§ **WORK TASK**
Identify all lines in the data containing the string "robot". Copy them out.

Stored records
--------------------------------
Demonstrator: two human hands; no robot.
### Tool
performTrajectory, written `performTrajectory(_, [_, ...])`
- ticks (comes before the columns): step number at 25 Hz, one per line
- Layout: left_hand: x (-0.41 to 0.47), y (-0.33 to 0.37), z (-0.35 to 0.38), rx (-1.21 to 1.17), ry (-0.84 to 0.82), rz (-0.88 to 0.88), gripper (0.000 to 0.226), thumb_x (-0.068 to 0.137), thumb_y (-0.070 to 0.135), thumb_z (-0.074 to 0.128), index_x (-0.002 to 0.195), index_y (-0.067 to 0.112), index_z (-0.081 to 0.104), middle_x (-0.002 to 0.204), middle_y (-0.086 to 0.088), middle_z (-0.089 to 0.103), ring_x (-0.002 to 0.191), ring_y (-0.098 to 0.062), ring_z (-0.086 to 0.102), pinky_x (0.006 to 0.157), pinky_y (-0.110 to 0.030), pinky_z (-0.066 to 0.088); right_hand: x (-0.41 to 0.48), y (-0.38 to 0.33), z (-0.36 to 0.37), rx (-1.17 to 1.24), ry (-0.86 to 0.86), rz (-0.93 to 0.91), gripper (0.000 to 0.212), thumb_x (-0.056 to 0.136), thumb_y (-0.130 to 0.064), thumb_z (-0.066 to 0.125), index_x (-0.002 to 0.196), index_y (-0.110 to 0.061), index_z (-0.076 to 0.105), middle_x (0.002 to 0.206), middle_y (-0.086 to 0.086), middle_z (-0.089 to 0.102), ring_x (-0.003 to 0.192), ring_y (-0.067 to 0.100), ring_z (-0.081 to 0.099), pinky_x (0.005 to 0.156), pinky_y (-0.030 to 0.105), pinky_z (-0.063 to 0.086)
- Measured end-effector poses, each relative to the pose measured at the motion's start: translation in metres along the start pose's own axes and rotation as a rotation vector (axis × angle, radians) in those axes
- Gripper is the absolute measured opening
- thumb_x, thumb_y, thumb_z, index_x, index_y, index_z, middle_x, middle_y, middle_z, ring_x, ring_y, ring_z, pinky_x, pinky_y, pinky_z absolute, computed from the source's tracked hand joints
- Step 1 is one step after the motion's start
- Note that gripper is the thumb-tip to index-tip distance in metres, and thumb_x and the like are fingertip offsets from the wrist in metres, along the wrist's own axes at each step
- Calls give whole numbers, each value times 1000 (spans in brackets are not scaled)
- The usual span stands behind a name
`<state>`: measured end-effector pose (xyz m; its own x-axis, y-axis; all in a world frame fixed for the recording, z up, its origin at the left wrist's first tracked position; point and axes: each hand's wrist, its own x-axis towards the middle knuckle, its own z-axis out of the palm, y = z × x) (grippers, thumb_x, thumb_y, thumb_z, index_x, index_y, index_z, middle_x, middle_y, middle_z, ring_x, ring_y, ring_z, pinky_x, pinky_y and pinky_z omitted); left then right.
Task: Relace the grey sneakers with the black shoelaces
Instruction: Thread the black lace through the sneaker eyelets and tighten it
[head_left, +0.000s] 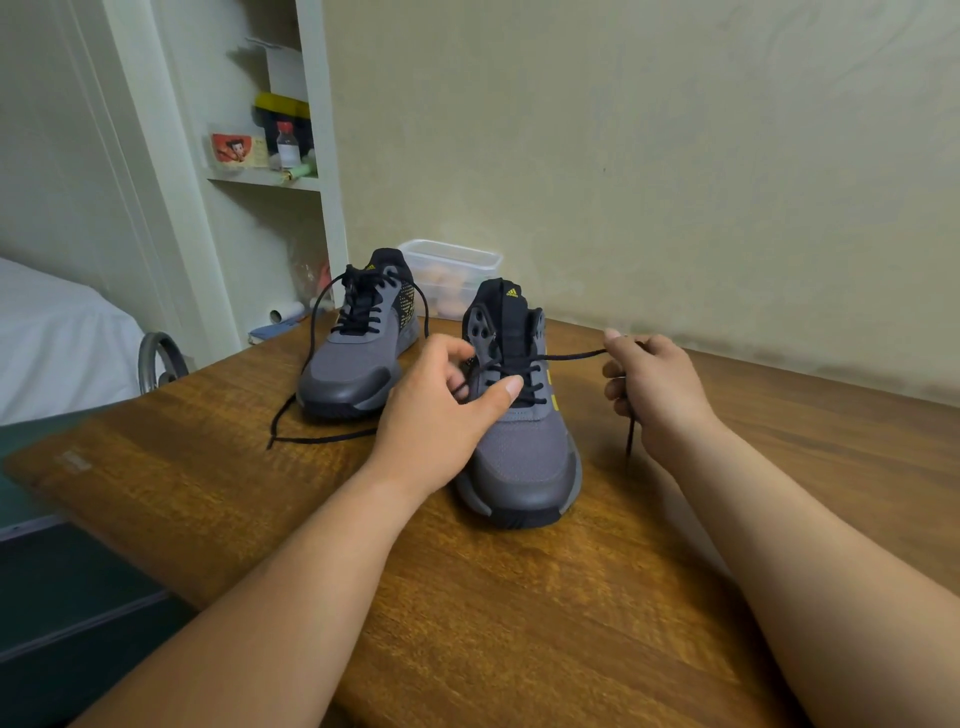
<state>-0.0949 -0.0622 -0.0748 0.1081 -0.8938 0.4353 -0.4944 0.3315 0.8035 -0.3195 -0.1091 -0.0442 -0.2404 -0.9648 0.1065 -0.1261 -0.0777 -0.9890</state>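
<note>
Two grey sneakers with black tongues and yellow marks stand on a wooden table (519, 613). The far sneaker (358, 358) is laced in black, with loose lace ends (311, 439) trailing onto the table. The near sneaker (524, 447) is laced over its lower eyelets; the upper eyelets are bare. My left hand (441, 410) grips the near sneaker's left side, thumb across the laces. My right hand (660, 387) pinches the black shoelace (571, 356), pulled taut to the right from the shoe, its end hanging below my fist.
A clear plastic lidded box (452, 265) stands behind the sneakers against the wall. To the left are a white shelf unit (270, 179) with bottles, a bed (57, 338), and the table's left edge.
</note>
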Motion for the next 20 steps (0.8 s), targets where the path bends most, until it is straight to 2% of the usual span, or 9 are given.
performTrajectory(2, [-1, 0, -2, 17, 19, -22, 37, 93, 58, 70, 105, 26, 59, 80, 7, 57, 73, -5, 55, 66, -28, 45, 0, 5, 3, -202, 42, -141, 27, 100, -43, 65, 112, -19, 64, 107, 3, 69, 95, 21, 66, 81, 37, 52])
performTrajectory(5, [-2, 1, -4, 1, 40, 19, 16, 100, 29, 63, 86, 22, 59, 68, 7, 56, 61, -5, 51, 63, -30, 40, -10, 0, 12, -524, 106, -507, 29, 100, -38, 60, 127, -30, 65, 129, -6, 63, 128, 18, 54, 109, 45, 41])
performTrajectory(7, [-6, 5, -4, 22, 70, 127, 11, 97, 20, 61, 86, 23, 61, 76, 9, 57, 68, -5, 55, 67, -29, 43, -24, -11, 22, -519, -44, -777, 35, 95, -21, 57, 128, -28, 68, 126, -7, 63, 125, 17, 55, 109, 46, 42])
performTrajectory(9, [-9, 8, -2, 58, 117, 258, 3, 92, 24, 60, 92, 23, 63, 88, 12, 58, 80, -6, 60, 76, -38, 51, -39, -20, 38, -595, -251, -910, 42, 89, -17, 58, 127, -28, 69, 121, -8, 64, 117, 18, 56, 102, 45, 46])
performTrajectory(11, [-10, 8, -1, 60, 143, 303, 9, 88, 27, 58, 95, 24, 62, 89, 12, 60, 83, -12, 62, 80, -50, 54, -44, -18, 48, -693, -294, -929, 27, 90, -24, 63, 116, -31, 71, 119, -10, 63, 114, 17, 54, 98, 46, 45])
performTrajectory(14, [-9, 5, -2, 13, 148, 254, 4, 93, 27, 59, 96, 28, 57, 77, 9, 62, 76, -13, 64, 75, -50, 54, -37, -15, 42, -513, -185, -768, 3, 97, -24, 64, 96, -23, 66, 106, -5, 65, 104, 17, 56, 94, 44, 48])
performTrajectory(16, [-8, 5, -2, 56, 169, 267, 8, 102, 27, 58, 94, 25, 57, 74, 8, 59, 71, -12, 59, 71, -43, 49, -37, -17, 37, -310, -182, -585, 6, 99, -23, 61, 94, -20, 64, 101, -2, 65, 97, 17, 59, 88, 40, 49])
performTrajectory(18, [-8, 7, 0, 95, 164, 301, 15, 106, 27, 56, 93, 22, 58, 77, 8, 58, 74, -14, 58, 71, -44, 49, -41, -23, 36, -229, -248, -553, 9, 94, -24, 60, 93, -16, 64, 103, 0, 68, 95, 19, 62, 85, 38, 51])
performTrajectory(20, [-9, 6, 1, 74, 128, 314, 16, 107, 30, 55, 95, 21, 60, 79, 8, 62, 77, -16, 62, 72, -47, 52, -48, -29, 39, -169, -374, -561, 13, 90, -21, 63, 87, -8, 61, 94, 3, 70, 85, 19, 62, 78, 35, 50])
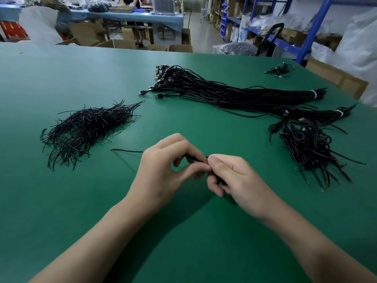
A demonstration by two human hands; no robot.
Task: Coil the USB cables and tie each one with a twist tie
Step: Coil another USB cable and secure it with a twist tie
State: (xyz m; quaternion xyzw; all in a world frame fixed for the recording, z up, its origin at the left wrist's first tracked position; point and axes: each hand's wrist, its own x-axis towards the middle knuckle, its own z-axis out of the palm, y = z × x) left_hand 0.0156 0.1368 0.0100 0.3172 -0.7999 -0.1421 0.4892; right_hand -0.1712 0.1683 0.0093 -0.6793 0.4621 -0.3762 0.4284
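The left hand and right hand meet at frame centre above the green table. The left hand pinches a black twist tie, its free end projecting left. The right hand grips a black cable, mostly hidden. Pile of twist ties: left. USB cable bundle: upper centre. Heap of tied cables: right.

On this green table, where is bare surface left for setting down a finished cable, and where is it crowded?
Bare: the far-left table behind the twist-tie pile; the strip between that pile and the long cable bundle; the near edge around both forearms. Crowded: the right side, where the bundle meets the coiled-cable heap.
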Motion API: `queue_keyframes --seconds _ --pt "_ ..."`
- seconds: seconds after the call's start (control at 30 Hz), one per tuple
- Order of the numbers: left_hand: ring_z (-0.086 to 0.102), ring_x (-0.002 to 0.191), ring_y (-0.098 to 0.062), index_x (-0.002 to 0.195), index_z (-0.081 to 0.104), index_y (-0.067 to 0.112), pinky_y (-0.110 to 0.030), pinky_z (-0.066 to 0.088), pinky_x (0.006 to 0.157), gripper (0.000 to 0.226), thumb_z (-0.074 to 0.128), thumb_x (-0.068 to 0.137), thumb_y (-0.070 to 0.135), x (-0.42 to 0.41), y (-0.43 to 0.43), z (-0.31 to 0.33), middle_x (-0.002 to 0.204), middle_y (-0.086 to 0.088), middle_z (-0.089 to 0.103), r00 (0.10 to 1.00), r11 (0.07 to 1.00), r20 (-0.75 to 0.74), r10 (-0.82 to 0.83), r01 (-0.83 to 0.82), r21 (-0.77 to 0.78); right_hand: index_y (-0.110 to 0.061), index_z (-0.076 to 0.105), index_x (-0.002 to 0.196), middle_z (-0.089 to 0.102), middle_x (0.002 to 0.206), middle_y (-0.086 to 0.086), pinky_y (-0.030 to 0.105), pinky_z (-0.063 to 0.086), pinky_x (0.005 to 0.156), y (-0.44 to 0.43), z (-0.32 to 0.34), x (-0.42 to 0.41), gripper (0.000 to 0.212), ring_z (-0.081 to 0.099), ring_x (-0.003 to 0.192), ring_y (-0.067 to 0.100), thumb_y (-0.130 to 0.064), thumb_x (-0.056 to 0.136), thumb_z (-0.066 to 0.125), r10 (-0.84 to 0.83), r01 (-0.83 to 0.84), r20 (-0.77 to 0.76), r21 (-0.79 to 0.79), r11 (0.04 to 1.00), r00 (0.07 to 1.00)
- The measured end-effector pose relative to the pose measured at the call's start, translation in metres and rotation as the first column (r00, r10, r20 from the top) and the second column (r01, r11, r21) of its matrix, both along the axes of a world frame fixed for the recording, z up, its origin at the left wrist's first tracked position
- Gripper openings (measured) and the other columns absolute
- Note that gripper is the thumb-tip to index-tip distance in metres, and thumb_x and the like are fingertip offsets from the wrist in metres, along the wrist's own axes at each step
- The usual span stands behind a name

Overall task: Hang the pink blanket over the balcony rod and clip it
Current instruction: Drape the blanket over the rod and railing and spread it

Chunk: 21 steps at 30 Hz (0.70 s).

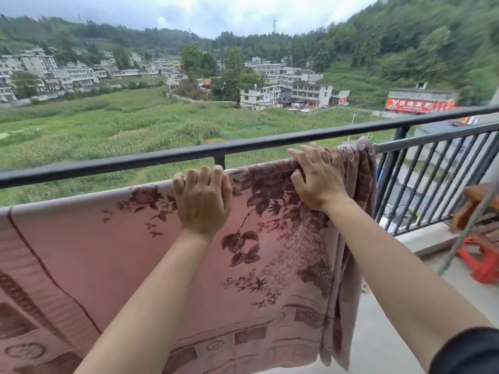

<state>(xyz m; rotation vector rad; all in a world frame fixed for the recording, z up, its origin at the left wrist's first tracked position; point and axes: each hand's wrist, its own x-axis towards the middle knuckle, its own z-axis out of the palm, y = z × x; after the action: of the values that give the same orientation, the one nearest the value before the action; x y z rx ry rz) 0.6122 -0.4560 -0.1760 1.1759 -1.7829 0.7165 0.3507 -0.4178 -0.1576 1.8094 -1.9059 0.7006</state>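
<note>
The pink blanket (113, 255) with a dark floral pattern hangs draped over a balcony rod (432, 140), whose bare end shows to the right of the cloth. Its right end is bunched in folds (356, 184). My left hand (202, 201) grips the blanket's top edge over the rod, fingers curled over it. My right hand (316, 179) grips the bunched top edge further right, thumb hooked into the cloth. No clip is visible.
A black top rail (135, 161) runs just beyond the blanket, with vertical railing bars (437, 179) at right. A red plastic stool (480, 263), wooden pieces (478, 206) and a grey slanted pole (467, 230) stand at the far right on the concrete floor.
</note>
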Motion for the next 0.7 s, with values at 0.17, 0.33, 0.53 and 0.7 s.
queue_keyframes --seconds 0.17,0.33,0.53,0.7 --pt "0.052 0.085 -0.026 0.102 0.065 0.013 -0.045 0.032 0.088 0.033 0.037 0.1 0.031 -0.004 -0.005 -0.004 0.087 -0.005 0.063 0.998 0.999 -0.059 -0.034 0.031 -0.043 -0.032 0.02 0.153 0.019 0.16 0.013 0.055 -0.003 0.121 0.011 -0.015 -0.044 0.071 0.01 0.15 0.032 -0.044 0.086 0.04 -0.24 0.239 -0.053 -0.025 0.971 0.969" --pt "0.052 0.107 -0.027 0.106 0.066 0.013 -0.054 0.021 0.109 0.029 0.042 0.094 0.025 -0.029 0.005 0.002 0.11 -0.009 0.061 0.981 0.996 -0.191 -0.035 0.05 0.074 -0.022 0.013 0.155 -0.004 0.163 0.015 0.048 -0.005 0.119 0.013 -0.022 -0.059 0.075 -0.004 0.151 0.029 -0.035 0.086 0.042 -0.226 0.304 0.403 -0.14 0.942 0.887" --pt "0.049 0.127 -0.03 0.125 0.06 0.012 -0.054 0.029 0.111 0.036 0.047 0.097 0.03 -0.132 0.03 0.014 0.131 -0.012 0.057 0.968 0.961 0.037 -0.25 0.243 0.135 -0.006 0.058 0.125 0.058 0.127 0.018 0.041 0.04 0.102 0.018 -0.01 -0.099 0.073 0.055 0.118 0.032 -0.067 0.091 0.035 -0.123 0.346 0.969 0.042 0.937 0.216" --pt "0.055 0.117 -0.031 0.131 0.057 0.013 -0.054 0.029 0.107 0.046 0.031 0.1 0.036 -0.239 0.029 0.021 0.125 -0.009 0.063 0.986 0.955 0.056 -0.16 0.14 0.262 -0.003 0.074 0.106 0.076 0.098 0.015 0.041 0.058 0.086 0.051 0.004 -0.168 0.06 0.073 0.09 0.034 -0.059 0.089 0.06 0.011 -0.236 0.997 0.006 0.972 0.071"
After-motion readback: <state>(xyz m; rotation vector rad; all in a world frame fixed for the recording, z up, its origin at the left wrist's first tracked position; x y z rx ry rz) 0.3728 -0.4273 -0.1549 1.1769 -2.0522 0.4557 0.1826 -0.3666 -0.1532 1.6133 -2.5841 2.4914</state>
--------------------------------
§ **SOLUTION TO THIS PROBLEM**
Demonstrator: two human hands; no robot.
A demonstration by two human hands; no robot.

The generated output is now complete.